### PROBLEM STATEMENT
Report every line in the listing that contains the string "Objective".

DATA EXCERPTS Block Start

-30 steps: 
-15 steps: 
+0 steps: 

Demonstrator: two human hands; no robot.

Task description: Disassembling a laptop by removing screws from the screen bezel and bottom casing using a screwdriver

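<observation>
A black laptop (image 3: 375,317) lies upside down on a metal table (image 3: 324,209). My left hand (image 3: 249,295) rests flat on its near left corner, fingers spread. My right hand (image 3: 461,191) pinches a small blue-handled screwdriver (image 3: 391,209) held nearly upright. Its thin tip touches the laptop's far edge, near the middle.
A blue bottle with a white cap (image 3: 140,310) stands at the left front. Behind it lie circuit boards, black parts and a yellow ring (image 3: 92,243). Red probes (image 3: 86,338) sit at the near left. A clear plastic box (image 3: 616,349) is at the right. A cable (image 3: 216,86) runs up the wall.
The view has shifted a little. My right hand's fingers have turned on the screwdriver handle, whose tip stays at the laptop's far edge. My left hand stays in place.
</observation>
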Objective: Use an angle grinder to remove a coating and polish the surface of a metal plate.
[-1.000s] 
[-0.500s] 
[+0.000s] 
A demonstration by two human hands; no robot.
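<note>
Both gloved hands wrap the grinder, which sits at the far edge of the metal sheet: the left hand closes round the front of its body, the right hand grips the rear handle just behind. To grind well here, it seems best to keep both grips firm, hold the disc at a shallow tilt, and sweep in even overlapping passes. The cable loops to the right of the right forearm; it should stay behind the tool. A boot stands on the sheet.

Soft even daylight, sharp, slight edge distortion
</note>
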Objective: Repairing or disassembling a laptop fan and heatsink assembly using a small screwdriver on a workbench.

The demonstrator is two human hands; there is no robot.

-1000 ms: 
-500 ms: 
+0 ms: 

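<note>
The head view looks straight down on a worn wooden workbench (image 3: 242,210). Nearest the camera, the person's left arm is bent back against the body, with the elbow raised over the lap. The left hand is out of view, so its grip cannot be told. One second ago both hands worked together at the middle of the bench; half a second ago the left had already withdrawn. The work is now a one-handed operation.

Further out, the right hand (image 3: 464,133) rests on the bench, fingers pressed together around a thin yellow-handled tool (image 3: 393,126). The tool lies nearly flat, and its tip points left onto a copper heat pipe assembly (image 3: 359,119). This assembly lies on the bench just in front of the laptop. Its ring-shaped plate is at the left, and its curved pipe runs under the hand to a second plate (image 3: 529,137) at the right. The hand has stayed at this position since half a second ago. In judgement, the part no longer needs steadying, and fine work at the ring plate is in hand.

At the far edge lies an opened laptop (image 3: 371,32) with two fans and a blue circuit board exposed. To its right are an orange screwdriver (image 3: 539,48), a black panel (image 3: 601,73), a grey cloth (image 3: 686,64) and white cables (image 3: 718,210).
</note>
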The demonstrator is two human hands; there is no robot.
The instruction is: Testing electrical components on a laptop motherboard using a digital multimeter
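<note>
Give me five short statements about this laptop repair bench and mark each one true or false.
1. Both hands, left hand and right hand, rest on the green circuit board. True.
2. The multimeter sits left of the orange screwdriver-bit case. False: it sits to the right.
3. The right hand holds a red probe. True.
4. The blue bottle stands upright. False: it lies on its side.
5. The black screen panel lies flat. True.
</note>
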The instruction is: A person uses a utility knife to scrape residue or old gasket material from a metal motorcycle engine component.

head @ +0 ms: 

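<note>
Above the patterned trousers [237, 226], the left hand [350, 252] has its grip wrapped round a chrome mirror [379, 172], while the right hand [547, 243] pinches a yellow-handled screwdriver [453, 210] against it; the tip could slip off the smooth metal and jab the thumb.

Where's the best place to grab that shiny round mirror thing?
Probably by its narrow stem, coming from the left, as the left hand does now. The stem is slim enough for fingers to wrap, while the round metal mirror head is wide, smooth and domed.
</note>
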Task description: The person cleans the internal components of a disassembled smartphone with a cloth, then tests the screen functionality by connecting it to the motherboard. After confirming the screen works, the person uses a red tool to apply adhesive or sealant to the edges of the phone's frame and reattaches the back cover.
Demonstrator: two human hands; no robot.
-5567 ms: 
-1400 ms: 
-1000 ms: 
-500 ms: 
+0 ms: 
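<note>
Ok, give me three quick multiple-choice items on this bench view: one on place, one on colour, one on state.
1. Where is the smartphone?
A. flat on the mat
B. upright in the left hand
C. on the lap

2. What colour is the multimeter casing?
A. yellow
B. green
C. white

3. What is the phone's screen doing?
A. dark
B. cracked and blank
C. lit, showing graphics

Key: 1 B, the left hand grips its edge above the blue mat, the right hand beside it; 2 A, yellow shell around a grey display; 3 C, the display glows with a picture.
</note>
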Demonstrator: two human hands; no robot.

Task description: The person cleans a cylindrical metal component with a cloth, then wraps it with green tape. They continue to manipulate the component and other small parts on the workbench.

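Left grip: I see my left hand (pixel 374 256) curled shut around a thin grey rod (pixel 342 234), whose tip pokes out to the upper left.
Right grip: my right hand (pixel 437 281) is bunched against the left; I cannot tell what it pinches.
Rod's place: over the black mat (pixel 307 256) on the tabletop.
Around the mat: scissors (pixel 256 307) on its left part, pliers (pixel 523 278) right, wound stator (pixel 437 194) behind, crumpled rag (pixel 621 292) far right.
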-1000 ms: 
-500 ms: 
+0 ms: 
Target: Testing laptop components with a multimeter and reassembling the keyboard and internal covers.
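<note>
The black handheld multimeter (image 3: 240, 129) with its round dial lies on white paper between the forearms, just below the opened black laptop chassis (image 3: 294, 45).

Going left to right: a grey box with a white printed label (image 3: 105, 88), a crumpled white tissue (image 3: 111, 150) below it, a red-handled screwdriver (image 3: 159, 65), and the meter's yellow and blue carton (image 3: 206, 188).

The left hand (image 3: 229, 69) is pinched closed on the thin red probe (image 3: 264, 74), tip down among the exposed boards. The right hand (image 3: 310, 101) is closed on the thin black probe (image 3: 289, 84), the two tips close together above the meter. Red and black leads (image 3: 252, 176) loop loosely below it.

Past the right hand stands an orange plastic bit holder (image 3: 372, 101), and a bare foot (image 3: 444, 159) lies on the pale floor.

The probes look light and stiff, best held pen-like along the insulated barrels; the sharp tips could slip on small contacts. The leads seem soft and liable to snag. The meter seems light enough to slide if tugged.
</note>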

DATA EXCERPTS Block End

### WRITTEN ANSWER
Objective: Use an angle grinder to remove a coating and polish the surface of a metal plate.
Objective: Repairing or disassembling a laptop fan and heatsink assembly using a small screwdriver on a workbench.

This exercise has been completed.